Task prompt: Among the records that follow, set down only the lines from the one containing "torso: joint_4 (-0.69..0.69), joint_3" to the one containing "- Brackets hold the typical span", both included, exactly.

Excerpted records:
*** Block opens ***
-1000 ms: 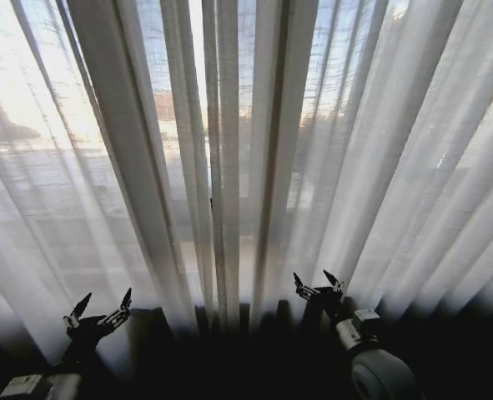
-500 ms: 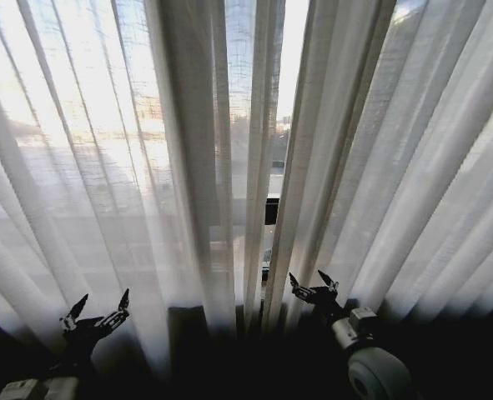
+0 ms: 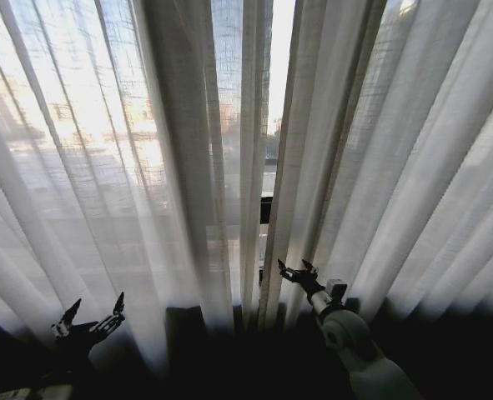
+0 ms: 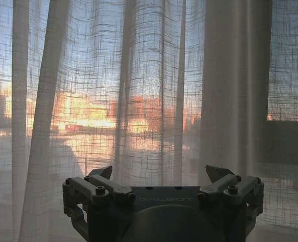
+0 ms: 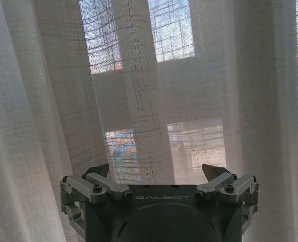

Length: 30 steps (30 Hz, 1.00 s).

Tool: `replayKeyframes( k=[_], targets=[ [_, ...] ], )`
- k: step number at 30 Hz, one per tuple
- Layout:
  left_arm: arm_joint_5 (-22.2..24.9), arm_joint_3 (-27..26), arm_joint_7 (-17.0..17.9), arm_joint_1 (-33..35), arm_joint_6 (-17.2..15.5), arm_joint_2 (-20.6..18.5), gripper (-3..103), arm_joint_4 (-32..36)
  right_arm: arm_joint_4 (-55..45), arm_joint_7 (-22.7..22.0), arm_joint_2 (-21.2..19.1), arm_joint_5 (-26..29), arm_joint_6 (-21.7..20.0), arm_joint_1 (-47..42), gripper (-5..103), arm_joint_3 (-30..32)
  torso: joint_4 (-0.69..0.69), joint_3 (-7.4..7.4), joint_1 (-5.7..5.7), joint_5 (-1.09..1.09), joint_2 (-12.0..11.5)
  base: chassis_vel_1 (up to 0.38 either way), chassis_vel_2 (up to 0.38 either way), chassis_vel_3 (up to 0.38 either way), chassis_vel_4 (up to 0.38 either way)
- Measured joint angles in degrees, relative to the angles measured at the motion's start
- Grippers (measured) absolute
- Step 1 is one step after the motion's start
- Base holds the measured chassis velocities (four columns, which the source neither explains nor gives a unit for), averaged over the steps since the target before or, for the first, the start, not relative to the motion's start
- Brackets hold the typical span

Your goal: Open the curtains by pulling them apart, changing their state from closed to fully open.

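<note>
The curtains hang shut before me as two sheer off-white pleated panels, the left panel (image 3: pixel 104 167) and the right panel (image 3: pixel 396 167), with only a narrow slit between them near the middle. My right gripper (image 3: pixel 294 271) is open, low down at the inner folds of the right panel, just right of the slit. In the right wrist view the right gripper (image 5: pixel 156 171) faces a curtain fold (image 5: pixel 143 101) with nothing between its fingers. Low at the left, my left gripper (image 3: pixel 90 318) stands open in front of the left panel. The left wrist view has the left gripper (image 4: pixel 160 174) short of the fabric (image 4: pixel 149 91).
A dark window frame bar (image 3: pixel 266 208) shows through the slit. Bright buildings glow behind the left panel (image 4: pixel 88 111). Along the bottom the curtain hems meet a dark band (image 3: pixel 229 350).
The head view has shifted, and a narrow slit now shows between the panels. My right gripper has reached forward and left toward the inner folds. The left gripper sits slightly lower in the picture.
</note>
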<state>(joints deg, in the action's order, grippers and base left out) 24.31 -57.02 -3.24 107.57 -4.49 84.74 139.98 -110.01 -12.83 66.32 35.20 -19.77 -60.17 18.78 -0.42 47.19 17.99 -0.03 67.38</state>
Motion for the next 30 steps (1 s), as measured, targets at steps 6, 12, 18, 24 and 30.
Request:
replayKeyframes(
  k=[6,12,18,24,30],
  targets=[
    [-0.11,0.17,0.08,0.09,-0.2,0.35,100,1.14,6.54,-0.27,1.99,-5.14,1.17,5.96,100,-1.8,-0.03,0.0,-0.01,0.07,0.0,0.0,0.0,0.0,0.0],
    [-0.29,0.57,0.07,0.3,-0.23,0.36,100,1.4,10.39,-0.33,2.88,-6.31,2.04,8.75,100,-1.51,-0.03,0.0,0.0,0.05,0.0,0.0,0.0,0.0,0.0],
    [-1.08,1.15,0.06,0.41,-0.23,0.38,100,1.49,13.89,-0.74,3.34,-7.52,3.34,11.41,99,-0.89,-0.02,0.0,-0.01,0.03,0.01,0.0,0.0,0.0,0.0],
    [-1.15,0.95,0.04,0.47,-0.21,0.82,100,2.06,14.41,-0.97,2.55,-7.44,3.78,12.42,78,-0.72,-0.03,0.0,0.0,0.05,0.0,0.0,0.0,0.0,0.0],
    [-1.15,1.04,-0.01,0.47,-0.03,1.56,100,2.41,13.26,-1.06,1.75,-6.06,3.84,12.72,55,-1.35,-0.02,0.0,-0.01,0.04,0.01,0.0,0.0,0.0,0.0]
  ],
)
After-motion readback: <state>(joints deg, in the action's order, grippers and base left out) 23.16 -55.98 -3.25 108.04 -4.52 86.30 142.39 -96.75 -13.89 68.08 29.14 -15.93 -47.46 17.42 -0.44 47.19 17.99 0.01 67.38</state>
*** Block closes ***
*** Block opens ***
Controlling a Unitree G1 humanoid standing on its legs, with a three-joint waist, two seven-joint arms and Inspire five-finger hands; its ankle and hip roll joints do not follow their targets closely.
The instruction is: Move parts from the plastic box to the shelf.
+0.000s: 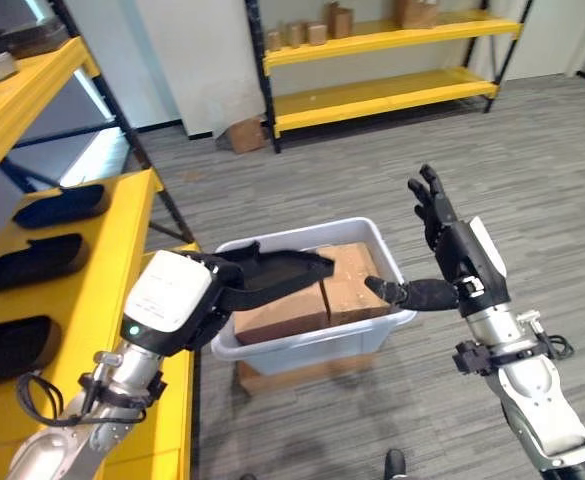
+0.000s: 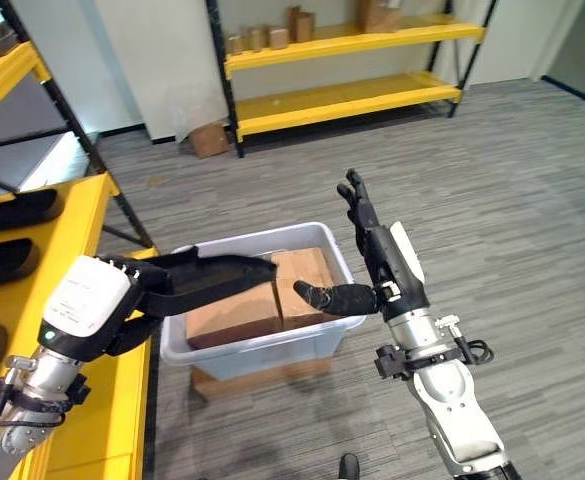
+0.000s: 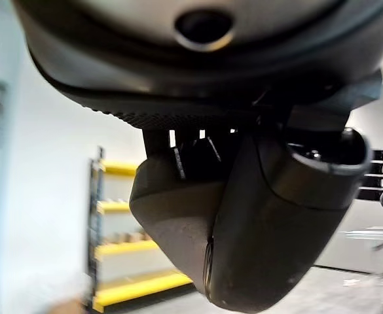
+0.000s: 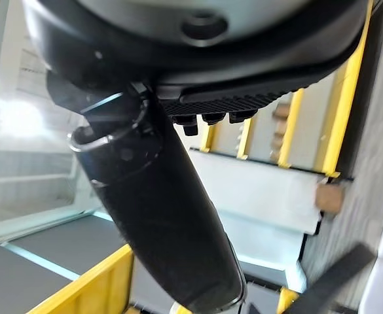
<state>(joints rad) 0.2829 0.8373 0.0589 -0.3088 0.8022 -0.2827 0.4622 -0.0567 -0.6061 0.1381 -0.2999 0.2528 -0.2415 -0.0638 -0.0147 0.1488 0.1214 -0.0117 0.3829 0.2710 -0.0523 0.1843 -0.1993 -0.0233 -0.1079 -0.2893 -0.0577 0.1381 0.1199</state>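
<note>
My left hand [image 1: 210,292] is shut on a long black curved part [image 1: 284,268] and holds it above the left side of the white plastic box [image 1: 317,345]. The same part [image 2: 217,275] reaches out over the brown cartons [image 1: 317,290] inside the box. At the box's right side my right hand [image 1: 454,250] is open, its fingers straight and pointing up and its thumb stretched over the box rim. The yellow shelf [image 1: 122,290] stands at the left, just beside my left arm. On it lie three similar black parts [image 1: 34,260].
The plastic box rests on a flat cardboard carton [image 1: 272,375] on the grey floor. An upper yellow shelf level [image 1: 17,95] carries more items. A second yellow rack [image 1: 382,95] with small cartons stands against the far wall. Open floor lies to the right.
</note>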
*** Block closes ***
Exercise answer:
  torso: joint_4 (-0.69..0.69), joint_3 (-7.4..7.4), joint_1 (-5.7..5.7), joint_5 (-1.09..1.09), joint_2 (-12.0..11.5)
  base: chassis_vel_1 (up to 0.38 either way), chassis_vel_2 (up to 0.38 either way), chassis_vel_3 (up to 0.38 either way), chassis_vel_4 (up to 0.38 either way)
- Measured joint angles in degrees, relative to the angles measured at the motion's start
- Grippers (measured) absolute
- Step 1 is one step after the motion's start
- Base holds the measured chassis velocities (four columns, which the source neither explains nor gives a unit for), averaged over the steps since the target before or, for the first, the start, not relative to the motion's start
- Brackets hold the typical span

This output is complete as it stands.